Higher mileage charges for using an accessible vehicle would likewise be
inconsistent with the rule. So would charging extra to carry a service
animal accompanying an individual with a disability.
    If a taxi company charges $1.00 to stow luggage in the trunk, it
cannot charge $2.00 to stow a folding wheelchair there. This provision
does not mean, however, that a transportation provider cannot charge
nondiscriminatory fees to passengers with disabilities. The taxi company
in the above example can charge a passenger $1.00 to stow a wheelchair
in the trunk; it is not required to waive the charge. This section does
not prohibit the fares for paratransit service which transit providers
are allowed to charge under Sec. 37.131(d).
    A requirement for an attendant is inconsistent with the general
nondiscrimination principle that prohibits policies that unnecessarily
impose requirements on individuals with disabilities that are not
imposed on others. Consequently, such requirements are prohibited. An
entity is not required to provide attendant services (e.g., assistance
in toileting, feeding, dressing), etc.
    This provision must also be considered in light of the fact that an
entity may refuse service to someone who engages in violent, seriously
disruptive, or illegal conduct. If an entity may legitimately refuse
service to someone, it may condition service to him on actions that
would mitigate the problem. The entity could require an attendant as a
condition of providing service it otherwise had the right to refuse.

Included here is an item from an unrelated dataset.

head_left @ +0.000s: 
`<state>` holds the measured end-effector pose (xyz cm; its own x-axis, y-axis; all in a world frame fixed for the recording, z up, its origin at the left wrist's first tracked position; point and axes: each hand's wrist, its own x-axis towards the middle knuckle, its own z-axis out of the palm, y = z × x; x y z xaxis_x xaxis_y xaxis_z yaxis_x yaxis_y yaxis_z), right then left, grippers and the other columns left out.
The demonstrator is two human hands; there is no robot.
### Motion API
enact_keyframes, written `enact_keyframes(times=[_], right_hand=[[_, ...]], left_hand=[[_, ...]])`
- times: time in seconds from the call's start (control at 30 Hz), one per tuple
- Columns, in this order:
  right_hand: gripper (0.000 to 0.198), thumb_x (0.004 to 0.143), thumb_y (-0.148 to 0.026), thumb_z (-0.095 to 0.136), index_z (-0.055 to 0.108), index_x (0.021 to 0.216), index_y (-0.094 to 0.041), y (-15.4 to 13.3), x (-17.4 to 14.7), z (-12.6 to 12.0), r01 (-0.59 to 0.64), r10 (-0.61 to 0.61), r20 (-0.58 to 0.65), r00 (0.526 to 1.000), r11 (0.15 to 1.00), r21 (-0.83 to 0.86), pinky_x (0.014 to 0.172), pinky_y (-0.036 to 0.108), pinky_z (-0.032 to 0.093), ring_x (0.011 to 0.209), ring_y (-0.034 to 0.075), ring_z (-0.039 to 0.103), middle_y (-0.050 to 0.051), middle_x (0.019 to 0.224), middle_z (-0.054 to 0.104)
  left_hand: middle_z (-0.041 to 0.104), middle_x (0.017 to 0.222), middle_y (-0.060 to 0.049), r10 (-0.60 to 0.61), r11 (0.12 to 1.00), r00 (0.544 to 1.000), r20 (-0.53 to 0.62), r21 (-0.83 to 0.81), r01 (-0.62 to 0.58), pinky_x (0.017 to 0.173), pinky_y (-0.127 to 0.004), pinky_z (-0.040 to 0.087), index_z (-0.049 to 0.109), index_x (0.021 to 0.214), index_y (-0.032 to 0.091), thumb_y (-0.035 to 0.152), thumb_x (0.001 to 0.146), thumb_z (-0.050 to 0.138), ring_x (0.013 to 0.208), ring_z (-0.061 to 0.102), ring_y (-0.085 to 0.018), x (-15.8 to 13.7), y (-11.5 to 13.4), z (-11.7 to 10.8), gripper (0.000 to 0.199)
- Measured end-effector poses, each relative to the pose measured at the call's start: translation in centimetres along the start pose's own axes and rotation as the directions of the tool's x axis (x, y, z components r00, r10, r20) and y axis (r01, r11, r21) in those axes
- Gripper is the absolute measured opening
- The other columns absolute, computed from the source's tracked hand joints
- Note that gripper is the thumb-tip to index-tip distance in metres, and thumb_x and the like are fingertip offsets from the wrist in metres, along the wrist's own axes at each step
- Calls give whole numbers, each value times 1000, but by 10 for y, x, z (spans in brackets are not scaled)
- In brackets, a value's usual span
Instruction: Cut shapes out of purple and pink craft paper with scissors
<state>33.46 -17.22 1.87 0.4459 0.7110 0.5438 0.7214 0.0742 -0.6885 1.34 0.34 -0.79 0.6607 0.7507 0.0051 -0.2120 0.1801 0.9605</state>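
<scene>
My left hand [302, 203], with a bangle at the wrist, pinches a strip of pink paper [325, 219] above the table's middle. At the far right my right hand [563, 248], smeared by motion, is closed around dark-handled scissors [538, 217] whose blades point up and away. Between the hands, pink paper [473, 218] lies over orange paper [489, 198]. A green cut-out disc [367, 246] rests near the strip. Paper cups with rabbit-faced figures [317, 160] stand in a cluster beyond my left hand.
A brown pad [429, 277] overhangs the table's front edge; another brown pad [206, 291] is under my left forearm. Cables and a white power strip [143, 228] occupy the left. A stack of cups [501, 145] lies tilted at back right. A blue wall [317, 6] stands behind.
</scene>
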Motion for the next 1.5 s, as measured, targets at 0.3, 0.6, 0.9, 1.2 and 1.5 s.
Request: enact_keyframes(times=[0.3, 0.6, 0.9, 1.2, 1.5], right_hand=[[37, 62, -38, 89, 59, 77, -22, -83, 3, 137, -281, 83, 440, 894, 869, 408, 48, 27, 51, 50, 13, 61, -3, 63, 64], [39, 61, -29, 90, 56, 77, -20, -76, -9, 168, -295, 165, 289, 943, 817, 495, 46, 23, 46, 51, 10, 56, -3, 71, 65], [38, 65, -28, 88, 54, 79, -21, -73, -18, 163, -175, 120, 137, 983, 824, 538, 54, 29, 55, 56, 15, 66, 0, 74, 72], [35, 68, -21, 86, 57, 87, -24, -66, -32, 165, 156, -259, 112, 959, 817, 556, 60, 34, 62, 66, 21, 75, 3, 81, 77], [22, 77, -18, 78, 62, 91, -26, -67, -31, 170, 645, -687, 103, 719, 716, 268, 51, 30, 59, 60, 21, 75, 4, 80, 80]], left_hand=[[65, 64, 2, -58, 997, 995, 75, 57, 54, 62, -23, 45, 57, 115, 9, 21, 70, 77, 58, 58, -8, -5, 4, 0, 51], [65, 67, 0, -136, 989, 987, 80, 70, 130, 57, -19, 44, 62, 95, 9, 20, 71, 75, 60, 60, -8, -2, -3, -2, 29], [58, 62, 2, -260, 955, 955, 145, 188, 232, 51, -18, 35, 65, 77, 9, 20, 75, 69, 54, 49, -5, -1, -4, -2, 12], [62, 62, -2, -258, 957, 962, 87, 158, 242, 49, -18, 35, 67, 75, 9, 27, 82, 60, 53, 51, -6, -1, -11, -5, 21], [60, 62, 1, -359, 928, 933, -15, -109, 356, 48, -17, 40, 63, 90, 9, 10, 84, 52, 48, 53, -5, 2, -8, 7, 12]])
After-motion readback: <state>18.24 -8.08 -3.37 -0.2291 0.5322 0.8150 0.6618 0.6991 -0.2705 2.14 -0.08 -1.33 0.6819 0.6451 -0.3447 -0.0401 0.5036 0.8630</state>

    The rule also points out that involuntary conduct related to a
disability that may offend or annoy other persons, but which does not
pose a direct treat, is not a basis for refusal of transportation. For
example, some persons with Tourette's syndrome may make involuntary
profane exclamations. These may be very annoying or offensive to others,
but would not be a ground for denial of service. Nor would it be
consistent with the nondiscrimination requirements of this part to deny
service based on fear or misinformation about the disability. For
example, a transit provider could not deny service to a person with HIV
disease because its personnel or other passengers are afraid of being
near people with that condition.
    This section also prohibits denials of service or the placing on
services of conditions inconsistent with this part on individuals with
disabilities because of insurance company policies or requirements. If
an insurance company told a transit provider that it would withdraw
coverage, or raise rates, unless a transit provider refused to carry
persons with disabilities, or unless the provider refused to carry
three-wheeled scooters, this would not excuse the provider from
providing the service as mandate by this part. This is not a regulatory
requirement on insurance companies, but simply says that covered
entities must comply with this part, even in the face of difficulties
with their insurance companies.
             Section 37.7 Standards for Accessible Vehicles
    This section makes clear that, in order to meet accessibility 
requirements of this rule, vehicles must comply with Access Board
standards, incorporated in DOT rules as 49 CFR part 38. Paragraph (b) of
Sec. 37.7 spells out a procedure by which an entity (public or private)
can deviate from provisions of part 38 with respect to vehicles. The
entity can make a case to the Administrator that it is unable to comply
with a particular portion of part 38, as written, for specified reasons,
and that it is providing comparable compliance by some alternative
method. The entity would have to describe how its alternative mode of
compliance would meet or exceed the level of access to or usability of
the vehicle that compliance with part 38 would otherwise provide.
    It should be noted that equivalent facilitation does not provide a
means to get a waiver of accessibility requirements. Rather, it is a way
in which comparable (not a lesser degree of) accessibility can be
provided by other means. The entity must consult with the public through
some means of public participation in devising its alternative form of
compliance, and the public input must be reflected in the submission to
the Administrator (or the Federal Railroad Administrator in appropriate
cases, such as a request concerning Amtrak). The Administrator will make
a case-by-case decision about whether compliance with part 38 was
achievable and, if not, whether the proffered alternative complies with
the equivalent facilitation standard. DOT intends to consult with the
Access Board in making these determinations.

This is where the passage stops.